Les journalistes payent un lourd tribut en Syrie, où les violences ont déjà coûté la vie à un journaliste français, Gilles Jacquier, tué par un obus à Homs le 11 janvier. Faut-il, selon vous, continuer à se rendre sur place ?
K.H : Oui, je pense qu’il faut absolument continuer d’occuper le terrain afin de rendre compte de ce qui se passe, et pour éviter que le massacre de civils ne puisse s’y dérouler à huis clos. Et ce, même si les journalistes sont exposés à un danger de mort. Évidemment, notre travail nous pousse à prendre des risques, mais en Syrie, en l’occurrence, je reste persuadé que le régime vise délibérément les journalistes. La maison dans laquelle Mary Colvin et Rémi Ochlik ont malheureusement perdu la vie était forcément connue des forces de sécurité syriennes.

Vous vous êtes récemment rendu dans plusieurs pays, réputés inamicaux envers les journalistes, pour couvrir le printemps arabe. En quoi la Syrie est-elle un cas particulier ?

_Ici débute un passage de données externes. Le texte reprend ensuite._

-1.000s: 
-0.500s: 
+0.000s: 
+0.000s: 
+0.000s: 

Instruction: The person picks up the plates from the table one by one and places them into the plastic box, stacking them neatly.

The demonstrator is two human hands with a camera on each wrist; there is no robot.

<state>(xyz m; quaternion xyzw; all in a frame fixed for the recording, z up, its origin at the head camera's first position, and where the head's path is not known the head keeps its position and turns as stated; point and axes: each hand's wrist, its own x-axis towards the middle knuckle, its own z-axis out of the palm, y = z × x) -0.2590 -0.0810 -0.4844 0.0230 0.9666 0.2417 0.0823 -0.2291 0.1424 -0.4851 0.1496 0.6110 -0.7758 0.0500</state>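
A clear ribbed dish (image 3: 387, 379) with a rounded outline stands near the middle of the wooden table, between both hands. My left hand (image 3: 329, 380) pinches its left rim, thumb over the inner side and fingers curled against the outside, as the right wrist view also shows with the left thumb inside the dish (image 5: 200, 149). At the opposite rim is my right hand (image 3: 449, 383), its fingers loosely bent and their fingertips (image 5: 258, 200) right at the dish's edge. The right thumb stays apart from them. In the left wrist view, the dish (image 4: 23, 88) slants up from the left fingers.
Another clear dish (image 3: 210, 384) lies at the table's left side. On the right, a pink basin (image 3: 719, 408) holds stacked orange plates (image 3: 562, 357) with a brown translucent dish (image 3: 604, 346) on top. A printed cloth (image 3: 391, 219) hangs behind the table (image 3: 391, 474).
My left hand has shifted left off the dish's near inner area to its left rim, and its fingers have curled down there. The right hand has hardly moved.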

K.H : Quand j’étais sur place, j’ai eu l'impression que la chasse aux journalistes était engagée. Nous sommes visiblement une menace permanente pour le pouvoir syrien. Chaque journaliste présent sur le territoire est un témoin qui doit être éliminé d’une manière ou d’une autre. Par conséquent, les journalistes étrangers ou syriens sont repérés et systématiquement recherchés. En Égypte, par exemple, peu avant la chute d'Hosni Moubarak, le 11 février 2011, les forces de sécurité avaient lancé une chasse aux journalistes. Plusieurs dizaines d’entre eux ont été maltraités et intimidés. Mais nous n’avions pas ressenti la volonté de les éliminer physiquement comme c’est le cas actuellement en Syrie.